Personal information
- Full name: Feliciano Muñoz Rivilla
- Date of birth: 21 August 1936
- Place of birth: Ávila, Spain
- Date of death: 6 November 2017 (aged 81)
- Place of death: Madrid, Spain
- Height: 1.70 m (5 ft 7 in)
- Position: Right-back

Youth career
- Ávila

Senior career*
- Years: Team / Apps / (Gls)
- 1952–1953: Ávila
- 1953–1954: Murcia / 11 / (0)
- 1954–1968: Atlético Madrid / 248 / (4)
- 1955–1956: → Plus Ultra (loan) / 26 / (14)
- 1956–1958: → Rayo Vallecano (loan) / 71 / (11)
- Total:  / 352 / (29)

International career
- 1959: Spain U21 / 1 / (0)
- 1960–1965: Spain / 26 / (0)

Medal record
Representing Spain
European Nations' Cup
| Winner | 1964 Spain |  |

= Feliciano Rivilla =

Spanish footballer (1936–2017)

Feliciano Muñoz Rivilla (21 August 1936 – 6 November 2017) was a Spanish professional footballer who played as a right-back.

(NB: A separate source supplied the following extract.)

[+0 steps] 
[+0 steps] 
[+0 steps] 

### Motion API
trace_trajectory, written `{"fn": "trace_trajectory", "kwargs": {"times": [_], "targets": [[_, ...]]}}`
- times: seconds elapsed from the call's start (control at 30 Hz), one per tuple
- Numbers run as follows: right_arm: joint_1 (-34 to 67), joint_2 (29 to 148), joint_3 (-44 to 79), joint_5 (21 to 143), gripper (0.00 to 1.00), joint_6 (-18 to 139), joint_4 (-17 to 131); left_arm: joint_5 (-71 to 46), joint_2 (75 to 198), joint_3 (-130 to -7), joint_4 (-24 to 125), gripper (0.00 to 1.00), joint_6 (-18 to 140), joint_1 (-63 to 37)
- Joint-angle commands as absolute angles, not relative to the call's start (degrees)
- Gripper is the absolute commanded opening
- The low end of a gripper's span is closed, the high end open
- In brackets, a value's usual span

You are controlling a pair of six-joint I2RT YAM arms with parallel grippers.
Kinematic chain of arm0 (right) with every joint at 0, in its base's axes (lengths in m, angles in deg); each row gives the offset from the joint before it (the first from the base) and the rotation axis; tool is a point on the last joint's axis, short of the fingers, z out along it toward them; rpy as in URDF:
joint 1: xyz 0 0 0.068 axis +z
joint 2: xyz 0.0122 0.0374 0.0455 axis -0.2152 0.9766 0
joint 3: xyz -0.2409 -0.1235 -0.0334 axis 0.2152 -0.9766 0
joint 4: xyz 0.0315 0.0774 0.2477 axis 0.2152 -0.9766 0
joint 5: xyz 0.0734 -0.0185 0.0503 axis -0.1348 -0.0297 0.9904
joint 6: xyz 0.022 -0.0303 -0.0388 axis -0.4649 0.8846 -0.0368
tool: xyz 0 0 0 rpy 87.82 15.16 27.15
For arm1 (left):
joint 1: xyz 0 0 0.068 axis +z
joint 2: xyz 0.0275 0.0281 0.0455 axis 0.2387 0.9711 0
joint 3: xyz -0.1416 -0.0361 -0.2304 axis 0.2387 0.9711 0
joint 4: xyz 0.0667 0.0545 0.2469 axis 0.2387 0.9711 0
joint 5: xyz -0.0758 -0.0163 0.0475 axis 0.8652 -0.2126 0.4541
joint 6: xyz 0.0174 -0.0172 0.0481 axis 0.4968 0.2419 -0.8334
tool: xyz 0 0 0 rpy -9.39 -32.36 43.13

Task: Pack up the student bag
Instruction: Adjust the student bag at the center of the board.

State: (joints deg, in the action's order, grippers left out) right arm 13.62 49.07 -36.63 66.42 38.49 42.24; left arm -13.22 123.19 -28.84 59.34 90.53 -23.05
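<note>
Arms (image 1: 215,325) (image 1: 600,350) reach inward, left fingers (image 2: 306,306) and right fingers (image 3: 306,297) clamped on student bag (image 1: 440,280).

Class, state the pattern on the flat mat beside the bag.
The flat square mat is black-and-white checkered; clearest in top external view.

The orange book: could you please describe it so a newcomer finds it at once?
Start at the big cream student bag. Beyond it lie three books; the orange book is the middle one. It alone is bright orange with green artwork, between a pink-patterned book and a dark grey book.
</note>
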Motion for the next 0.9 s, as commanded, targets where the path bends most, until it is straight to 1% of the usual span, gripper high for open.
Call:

He spent the better part of his 16-year senior career with Atlético Madrid, playing 356 competitive games and scoring seven goals. He won four major honours with that club, including the 1965–66 La Liga.

A Spain international in the 60s, Rivilla represented the nation in two World Cups and the 1964 European Championship, winning the latter tournament.

==Club career==
Born in Ávila, Castile and León, Rivilla started playing football with local Real Ávila CF, moving to Real Murcia CF from Segunda División at the age of 17. At the end of the season he signed with La Liga club Atlético Madrid, who them loaned him for three years to Plus Ultra and Rayo Vallecano, with both teams hailing from the Community of Madrid and competing in the second tier and where he featured mostly as a winger.

Rivilla played his first top-flight match with Atlético on 21 September 1958, in a 4–2 away loss against Valencia CF. He scored his first league goal the following 1 February, in a 3–3 away draw with Sevilla FC.

Already reconverted to a right back, Rivilla was an undisputed starter for the Colchoneros in the following years, notably winning two Copa del Generalísimo trophies and the 1966 national championship, contributing one goal from 24 appearances to the latter conquest. Additionally, he featured in nine games in the team's victorious campaign in the UEFA Cup Winners' Cup of 1961–62.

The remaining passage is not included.